[Collected material]
============================================================

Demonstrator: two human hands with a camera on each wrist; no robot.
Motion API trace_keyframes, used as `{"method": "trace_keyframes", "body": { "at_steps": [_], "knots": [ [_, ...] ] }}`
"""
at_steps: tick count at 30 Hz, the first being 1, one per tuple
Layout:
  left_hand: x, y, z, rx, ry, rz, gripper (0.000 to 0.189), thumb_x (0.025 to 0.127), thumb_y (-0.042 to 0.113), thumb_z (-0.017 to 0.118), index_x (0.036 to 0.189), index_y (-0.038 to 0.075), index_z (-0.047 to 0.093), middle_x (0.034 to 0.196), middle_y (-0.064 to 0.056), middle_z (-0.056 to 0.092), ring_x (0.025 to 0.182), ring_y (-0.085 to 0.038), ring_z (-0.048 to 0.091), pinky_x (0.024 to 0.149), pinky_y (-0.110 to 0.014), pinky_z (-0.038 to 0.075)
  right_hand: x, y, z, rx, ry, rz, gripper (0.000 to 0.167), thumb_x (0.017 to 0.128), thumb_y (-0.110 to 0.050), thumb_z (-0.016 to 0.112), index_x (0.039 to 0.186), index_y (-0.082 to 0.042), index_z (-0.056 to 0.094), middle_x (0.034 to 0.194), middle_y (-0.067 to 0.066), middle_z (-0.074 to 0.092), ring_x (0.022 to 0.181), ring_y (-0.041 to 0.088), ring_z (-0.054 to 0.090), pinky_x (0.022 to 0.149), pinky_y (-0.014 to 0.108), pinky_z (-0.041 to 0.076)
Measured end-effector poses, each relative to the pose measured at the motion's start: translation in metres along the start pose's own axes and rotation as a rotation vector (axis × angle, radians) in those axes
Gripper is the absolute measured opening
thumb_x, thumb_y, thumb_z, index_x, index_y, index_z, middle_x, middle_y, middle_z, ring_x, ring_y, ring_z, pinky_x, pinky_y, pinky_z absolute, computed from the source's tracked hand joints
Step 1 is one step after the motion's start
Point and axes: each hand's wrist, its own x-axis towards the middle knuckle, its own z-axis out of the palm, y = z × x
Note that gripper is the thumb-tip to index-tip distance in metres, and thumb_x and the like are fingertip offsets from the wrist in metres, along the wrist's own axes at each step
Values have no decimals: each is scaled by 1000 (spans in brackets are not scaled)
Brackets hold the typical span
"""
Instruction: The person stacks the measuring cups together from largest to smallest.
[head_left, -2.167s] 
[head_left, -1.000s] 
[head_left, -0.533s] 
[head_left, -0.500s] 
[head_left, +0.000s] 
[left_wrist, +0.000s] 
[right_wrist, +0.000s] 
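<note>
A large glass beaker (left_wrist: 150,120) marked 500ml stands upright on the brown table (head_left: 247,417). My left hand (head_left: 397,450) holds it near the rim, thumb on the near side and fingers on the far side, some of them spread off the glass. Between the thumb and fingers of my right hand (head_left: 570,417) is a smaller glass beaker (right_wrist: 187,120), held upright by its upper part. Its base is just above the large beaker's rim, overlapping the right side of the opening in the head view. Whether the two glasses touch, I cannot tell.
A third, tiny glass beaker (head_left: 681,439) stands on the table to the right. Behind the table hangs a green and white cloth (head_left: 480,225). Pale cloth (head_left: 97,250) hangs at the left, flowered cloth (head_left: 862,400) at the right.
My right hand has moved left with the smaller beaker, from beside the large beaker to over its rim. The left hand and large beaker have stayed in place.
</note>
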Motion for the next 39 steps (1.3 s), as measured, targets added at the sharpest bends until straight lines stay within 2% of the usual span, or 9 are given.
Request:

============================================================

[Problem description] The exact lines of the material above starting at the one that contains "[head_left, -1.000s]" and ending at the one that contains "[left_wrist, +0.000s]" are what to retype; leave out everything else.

[Answer space]
[head_left, -1.000s] 
[head_left, -0.533s] 
[head_left, -0.500s] 
[head_left, +0.000s] 
[left_wrist, +0.000s] 

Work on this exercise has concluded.